Cal Stamp

On the final chapter of his trio of EPs, Cal Stamp is releasing LEATHER, that takes dead aim at 80’s pop-rock royalty similar to Bon Jovi, Journey, and Tom Petty. The great part about the songs in this set is that Cal is able to recapture the spirit of this era of music while still adding some modern flair to make it sound refreshing and new. When speaking on his trilogy of EPs, Cal Stamp shared, “All of these songs could easily coexist on the same record. It’s basically my take on 1980s pop-rock, but within that you’ve got the synth-driven yacht rock of NYLON, the acoustic heartland rock of DENIM, and the straight-ahead rock ’n’ roll of LEATHER – each representing a different strand of my own musical DNA.” By injecting a fresh take on the pop-rock genre, Cal Stamp delivers the goods on LEATHER.

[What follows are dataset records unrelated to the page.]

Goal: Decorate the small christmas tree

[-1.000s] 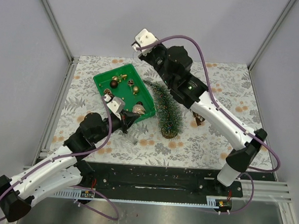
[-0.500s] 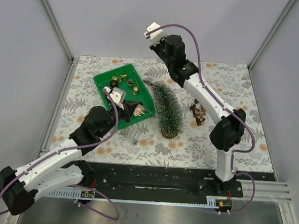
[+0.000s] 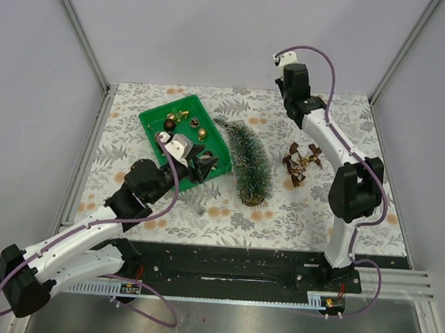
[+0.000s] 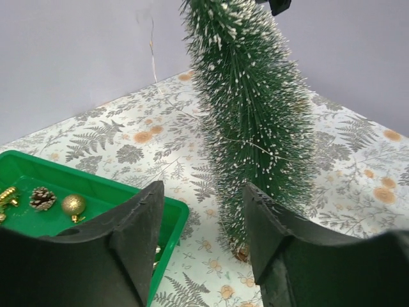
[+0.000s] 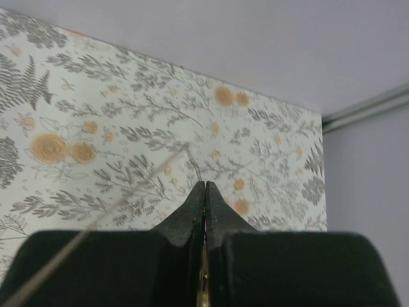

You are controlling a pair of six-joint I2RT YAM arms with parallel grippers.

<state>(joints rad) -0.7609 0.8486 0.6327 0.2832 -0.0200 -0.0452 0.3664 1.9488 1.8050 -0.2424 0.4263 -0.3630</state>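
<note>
The small christmas tree [image 3: 247,159] stands on the patterned table, leaning a little, with its wooden base [image 3: 254,199] toward me. It fills the left wrist view [image 4: 250,121]. A thin wire [image 4: 153,51] rises from its side. My left gripper [image 3: 204,166] is open and empty at the near right corner of the green tray [image 3: 151,122], left of the tree; nothing is between its fingertips [image 4: 201,214]. My right gripper [image 3: 293,80] is high at the back right. Its jaws [image 5: 204,184] are shut on a thin wire [image 5: 140,185].
The tray holds small ornaments, among them a gold ball [image 4: 73,204] and a pinecone [image 4: 43,197]. A brown pinecone-like ornament [image 3: 301,162] lies on the table right of the tree. Metal frame posts and grey walls bound the table.
My left gripper opened and let go of the ornament it held over the tray corner. My right arm swung from above the treetop to the back right, still shut.
</note>
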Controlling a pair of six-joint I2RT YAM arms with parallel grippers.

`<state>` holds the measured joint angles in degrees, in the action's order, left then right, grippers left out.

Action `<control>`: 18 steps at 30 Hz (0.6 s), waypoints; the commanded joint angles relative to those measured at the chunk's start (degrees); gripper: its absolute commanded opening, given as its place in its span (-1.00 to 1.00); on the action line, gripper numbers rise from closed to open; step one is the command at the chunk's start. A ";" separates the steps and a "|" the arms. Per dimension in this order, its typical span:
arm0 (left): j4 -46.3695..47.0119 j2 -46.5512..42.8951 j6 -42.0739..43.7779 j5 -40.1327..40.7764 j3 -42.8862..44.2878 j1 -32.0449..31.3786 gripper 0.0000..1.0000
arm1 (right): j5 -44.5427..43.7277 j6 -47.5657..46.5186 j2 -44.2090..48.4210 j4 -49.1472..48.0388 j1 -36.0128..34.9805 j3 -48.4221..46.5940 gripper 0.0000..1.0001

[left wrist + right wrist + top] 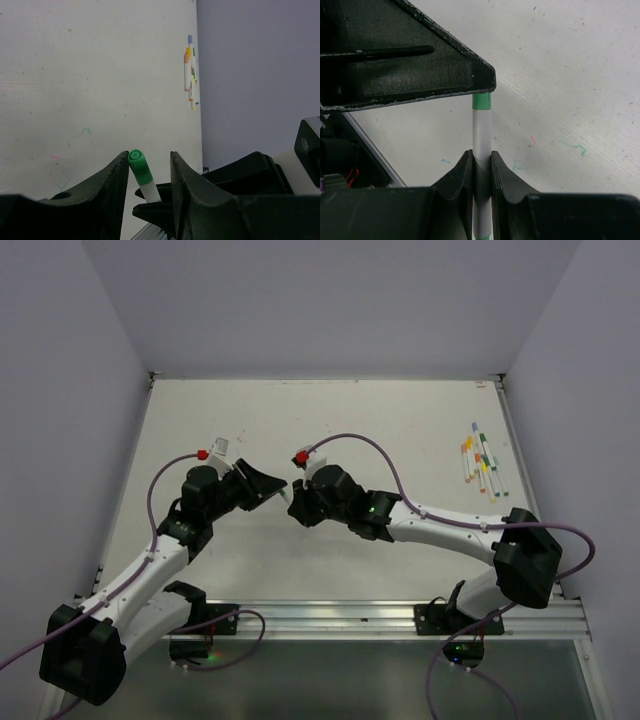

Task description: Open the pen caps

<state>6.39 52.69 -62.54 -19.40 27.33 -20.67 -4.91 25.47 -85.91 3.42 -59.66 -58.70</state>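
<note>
My right gripper point(481, 156) is shut on the white barrel of a pen point(481, 132) and holds it above the table. The pen's green cap point(139, 166) sticks up between the jaws of my left gripper point(148, 156), which is open; the cap touches the left jaw and a gap shows to the right jaw. In the right wrist view the cap point(482, 101) is partly hidden behind a left finger point(420, 60). In the top view the two grippers, left point(276, 490) and right point(297, 504), meet tip to tip mid-table.
Several other white pens with coloured caps point(481, 460) lie in a bunch at the back right of the table, also in the left wrist view point(190, 72). Grey walls stand on three sides. A metal rail point(330, 618) runs along the near edge.
</note>
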 commanded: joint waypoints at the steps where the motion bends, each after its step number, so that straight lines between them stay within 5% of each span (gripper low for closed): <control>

The set kicks off with “Invincible” that has a similar opening guitar riff to Aerosmith’s “Cryin'” that sets the tone for the rest of the song. Cal starts off his vocals cautiously in the verses to showcase the vulnerability in the lyrics, before gradually building confidence in the chorus to highlight the contrast between the two sections of the song. The bridge features a nice piano-based section to showcase the growth in Cal Stamp’s songwriting and willingness to reinvent himself.

”21 Years” follows the thumping opener with some great guitar tones in the mix as Cal’s crisp vocals cut through the guitar riff like a knife. The song reminded me a lot of Bon Jovi’s Slippery When Wet styled ballads, paired with just enough of a twist to make it his own. The track gradually builds to a rewarding crescendo that allows for Cal’s guitar playing to kick into a new gear as he lifts the single to its intended heights. Closing out the LEATHER EP with my favorite song in the set, “Radio Is Dead,” is a wise choice, as it leaves the listener with the right taste in their mouth to be reaching for the replay button. The closer has a raucous beat and swagger to it that is hard to pull off this gracefully. When Cal Stamp riffs his way through the anthemic chorus, he’s at his best, and makes the journey through this trilogy of EPs so rewarding.

While I didn’t enjoy this EP as much as the first two records (NYLON and DENIM), LEATHER is still a fitting end to a collection of songs that highlight the sound that Cal Stamp wanted to explore. By honing in on the best parts of the pop-rock genre, Stamp has cemented himself as an artist to watch for the foreseeable future.